Le ministère gabonais de l'Économie et des Finances vient de rajouter une brique à sa stratégie de mobilisation de ressources extérieures, en signant un nouvel accord de 150 millions de dollars avec la Banque mondiale. Ce financement complémentaire porte l'engagement global de l'institution de Bretton Woods à 600 millions de dollars en faveur du pays. Ce soutien massif témoigne d'un regain de confiance des bailleurs de fonds multilatéraux envers les autorités gabonaises, engagées dans une phase de restructuration profonde de leur cadre macroéconomique.
Ces nouveaux fonds seront spécifiquement alloués au financement d'infrastructures de base, un secteur identifié comme prioritaire pour relancer la croissance hors-pétrole. Pour Libreville, l'enjeu est de combler le déficit structurel en équipements publics tout en s'assurant que chaque dollar injecté génère un impact réel sur l'économie nationale. Ce programme s'inscrit également dans une volonté de stabilisation des finances publiques, alors que le pays subit les contrecoups de plusieurs années de glissements budgétaires et de gestion opaque.
Parallèlement à cet apport de liquidités, le gouvernement a intensifié ses discussions avec le Fonds monétaire international (FMI). Le Gabon a officiellement sollicité un programme d'assistance financière pour ancrer durablement la stabilité de ses comptes. Cette démarche proactive vise à obtenir un sceau de crédibilité indispensable pour rassurer les marchés financiers et attirer des investissements directs étrangers dans un contexte de transition économique majeure pour la nation pétrolière.

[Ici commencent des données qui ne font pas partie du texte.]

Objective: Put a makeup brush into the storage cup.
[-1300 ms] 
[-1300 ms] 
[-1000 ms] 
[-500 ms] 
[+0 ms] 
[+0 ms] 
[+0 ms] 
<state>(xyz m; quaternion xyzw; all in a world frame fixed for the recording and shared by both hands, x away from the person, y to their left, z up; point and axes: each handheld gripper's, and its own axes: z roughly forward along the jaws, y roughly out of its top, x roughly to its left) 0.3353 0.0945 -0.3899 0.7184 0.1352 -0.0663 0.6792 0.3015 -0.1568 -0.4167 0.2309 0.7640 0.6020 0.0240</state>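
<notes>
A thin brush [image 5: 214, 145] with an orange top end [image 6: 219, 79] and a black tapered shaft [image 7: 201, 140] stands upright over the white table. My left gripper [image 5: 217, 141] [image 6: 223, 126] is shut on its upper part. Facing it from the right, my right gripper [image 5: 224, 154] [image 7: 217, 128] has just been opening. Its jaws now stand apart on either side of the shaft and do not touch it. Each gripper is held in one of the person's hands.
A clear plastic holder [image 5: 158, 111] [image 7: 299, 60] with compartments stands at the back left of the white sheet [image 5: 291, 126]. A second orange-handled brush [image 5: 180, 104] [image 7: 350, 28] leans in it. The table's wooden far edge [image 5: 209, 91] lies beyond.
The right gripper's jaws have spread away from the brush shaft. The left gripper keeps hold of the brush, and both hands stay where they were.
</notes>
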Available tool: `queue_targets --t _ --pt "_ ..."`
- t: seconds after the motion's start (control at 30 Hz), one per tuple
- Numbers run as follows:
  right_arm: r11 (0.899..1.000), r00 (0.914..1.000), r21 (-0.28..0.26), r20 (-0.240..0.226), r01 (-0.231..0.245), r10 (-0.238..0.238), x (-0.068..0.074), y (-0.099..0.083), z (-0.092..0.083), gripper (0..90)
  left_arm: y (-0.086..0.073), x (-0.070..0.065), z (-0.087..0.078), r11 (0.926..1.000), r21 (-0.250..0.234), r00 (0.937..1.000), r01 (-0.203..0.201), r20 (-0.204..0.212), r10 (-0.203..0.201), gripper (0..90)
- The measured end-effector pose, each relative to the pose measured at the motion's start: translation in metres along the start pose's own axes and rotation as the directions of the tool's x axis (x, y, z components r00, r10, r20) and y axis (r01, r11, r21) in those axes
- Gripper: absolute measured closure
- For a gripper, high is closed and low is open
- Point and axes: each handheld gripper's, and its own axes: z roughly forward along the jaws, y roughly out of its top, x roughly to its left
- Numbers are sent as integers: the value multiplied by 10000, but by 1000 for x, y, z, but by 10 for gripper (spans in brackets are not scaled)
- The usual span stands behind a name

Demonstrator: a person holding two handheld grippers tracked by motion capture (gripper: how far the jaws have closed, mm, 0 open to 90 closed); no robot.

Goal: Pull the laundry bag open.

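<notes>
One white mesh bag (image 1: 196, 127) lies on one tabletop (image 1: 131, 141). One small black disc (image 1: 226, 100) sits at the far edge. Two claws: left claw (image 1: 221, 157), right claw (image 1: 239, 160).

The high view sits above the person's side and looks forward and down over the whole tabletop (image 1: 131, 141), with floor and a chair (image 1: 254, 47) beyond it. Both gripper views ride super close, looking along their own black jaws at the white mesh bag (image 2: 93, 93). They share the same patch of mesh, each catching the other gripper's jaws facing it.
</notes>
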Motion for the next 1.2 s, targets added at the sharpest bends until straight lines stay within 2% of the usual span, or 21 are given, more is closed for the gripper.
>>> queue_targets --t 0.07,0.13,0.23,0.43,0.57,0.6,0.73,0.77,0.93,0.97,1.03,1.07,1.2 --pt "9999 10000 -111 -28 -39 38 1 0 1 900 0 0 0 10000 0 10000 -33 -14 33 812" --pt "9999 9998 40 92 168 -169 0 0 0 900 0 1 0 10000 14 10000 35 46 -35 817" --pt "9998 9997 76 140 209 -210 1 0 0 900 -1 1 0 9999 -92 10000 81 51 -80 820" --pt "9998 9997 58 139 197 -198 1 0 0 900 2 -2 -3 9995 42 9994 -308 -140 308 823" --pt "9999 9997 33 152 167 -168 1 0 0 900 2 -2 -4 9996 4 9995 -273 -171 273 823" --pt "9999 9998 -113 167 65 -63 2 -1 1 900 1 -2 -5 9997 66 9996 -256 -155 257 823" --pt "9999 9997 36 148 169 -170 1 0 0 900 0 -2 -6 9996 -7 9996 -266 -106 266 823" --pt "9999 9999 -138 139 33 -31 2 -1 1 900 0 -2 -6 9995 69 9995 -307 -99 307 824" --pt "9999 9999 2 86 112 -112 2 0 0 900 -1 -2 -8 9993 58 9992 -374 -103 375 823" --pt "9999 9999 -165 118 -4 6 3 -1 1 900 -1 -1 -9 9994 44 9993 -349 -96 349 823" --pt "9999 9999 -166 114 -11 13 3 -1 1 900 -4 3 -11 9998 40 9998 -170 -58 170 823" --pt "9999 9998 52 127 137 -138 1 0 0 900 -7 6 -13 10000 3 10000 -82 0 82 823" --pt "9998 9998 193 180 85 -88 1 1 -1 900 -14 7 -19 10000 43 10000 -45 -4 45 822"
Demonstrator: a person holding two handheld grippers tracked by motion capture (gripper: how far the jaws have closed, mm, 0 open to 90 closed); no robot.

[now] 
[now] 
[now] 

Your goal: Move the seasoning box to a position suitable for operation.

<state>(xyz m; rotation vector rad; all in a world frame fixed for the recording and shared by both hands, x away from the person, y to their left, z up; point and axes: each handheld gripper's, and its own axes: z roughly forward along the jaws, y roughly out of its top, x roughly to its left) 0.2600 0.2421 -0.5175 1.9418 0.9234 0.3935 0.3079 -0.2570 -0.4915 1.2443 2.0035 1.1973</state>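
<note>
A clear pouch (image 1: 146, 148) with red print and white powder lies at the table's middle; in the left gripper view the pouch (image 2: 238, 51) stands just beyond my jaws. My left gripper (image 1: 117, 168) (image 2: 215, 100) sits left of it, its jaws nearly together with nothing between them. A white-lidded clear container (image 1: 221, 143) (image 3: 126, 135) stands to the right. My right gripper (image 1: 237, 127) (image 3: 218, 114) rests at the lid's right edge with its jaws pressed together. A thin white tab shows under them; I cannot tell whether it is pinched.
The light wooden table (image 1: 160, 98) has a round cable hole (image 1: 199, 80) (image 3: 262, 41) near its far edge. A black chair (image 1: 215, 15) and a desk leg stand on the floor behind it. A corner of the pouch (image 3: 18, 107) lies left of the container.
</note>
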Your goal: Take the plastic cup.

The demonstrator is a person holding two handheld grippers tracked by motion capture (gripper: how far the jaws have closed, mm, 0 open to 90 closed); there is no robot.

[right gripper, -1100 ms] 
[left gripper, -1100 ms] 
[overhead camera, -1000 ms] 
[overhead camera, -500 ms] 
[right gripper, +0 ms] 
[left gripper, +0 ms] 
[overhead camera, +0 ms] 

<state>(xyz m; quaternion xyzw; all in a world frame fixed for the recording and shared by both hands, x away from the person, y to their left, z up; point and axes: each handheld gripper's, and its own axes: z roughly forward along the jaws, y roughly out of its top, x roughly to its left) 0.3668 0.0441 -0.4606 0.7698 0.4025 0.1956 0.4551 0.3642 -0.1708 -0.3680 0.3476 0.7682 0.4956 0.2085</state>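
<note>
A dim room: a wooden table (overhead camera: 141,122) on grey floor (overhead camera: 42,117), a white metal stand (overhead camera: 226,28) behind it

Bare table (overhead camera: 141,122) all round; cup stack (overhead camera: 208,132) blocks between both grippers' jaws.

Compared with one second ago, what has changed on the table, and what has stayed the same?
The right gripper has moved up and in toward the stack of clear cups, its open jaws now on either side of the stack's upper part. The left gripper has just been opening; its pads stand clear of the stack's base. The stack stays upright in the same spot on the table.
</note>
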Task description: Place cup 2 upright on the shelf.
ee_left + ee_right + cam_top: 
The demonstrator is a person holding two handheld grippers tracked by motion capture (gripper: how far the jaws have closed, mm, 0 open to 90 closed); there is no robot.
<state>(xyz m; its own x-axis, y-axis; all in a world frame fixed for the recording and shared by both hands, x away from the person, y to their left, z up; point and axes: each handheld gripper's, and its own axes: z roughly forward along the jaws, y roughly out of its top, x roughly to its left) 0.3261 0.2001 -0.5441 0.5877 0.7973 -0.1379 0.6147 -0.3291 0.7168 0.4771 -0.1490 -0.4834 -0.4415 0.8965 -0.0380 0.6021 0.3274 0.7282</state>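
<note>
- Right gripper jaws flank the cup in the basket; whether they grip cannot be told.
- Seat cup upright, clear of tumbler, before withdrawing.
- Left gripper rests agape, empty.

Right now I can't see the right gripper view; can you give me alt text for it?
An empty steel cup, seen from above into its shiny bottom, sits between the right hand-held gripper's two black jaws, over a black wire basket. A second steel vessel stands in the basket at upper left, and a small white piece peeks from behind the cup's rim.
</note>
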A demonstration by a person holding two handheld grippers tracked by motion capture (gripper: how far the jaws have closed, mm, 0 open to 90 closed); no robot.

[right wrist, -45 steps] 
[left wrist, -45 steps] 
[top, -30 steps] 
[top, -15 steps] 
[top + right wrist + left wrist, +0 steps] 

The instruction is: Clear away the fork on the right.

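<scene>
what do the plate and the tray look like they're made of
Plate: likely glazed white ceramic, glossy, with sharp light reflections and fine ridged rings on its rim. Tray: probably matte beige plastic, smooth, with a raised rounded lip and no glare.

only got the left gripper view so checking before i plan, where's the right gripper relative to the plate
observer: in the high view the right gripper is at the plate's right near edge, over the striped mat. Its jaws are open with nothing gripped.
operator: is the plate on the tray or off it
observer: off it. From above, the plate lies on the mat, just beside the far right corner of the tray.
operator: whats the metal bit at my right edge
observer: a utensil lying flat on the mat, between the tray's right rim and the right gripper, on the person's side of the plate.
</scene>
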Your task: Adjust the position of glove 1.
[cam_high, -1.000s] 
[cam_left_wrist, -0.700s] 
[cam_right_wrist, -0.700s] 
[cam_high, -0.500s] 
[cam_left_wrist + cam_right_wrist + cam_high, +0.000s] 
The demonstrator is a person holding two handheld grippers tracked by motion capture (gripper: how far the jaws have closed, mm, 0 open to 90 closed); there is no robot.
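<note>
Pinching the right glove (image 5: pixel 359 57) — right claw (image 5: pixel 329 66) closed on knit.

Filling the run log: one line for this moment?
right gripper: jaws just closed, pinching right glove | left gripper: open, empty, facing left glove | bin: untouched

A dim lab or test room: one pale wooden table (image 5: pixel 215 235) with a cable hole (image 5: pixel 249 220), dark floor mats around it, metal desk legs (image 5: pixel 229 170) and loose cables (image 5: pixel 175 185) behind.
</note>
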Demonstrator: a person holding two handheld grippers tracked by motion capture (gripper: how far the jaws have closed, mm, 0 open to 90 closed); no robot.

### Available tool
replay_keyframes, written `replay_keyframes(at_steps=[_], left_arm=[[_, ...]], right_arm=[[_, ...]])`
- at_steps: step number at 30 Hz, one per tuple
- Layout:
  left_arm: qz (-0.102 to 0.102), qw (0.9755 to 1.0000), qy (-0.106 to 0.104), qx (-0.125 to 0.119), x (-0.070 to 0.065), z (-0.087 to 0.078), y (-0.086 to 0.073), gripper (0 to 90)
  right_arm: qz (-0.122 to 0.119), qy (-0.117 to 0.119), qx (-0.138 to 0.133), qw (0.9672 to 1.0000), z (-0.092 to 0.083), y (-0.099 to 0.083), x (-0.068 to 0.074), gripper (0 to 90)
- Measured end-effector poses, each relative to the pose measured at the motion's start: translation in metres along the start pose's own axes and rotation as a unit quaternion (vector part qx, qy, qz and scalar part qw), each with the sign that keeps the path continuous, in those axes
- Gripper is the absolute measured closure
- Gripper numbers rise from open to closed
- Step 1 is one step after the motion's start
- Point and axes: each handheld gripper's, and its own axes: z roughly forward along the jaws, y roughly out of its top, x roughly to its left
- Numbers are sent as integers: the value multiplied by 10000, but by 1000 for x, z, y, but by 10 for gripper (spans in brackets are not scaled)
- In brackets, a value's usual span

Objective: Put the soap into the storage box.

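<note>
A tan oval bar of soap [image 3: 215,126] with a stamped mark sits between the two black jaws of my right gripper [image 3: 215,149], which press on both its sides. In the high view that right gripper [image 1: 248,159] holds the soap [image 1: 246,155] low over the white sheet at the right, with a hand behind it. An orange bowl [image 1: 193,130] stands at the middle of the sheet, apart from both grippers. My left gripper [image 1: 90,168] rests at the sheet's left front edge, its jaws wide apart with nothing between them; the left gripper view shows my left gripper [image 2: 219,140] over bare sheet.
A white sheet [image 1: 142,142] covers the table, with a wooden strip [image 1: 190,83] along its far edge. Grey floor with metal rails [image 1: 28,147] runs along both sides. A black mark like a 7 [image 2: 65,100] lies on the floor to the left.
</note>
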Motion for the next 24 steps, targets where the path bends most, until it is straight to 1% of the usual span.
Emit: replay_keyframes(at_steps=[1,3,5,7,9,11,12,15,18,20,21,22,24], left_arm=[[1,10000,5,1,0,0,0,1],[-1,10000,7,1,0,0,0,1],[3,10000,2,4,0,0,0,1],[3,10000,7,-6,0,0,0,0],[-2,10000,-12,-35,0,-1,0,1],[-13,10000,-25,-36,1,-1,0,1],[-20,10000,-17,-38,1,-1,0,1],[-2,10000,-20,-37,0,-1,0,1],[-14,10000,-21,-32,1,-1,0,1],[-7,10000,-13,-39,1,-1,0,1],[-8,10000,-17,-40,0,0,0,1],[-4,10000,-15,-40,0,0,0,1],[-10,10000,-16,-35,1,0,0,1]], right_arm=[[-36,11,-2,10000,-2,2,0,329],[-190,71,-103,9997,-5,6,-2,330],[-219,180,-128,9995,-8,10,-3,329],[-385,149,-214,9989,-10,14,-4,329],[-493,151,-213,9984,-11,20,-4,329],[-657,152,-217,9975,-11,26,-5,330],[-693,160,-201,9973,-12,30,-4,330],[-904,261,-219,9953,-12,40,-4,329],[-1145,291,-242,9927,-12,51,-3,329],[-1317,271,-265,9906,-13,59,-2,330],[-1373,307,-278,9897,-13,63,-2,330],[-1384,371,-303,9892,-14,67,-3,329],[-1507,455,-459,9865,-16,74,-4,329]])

La coordination entre le ministère de l'Économie et le FMI pour superviser l'utilisation des fonds marque par ailleurs une rupture avec les pratiques passées. En sécurisant ces 150 millions de dollars quelques jours après un accord à 1 milliard de dollars avec le trader Trafigura, le Gabon se donne une bouffée d'oxygène financière supplémentaire, nécessaire pour apurer ses arriérés et financer son plan de développement sans aggraver de manière insoutenable son ratio d'endettement.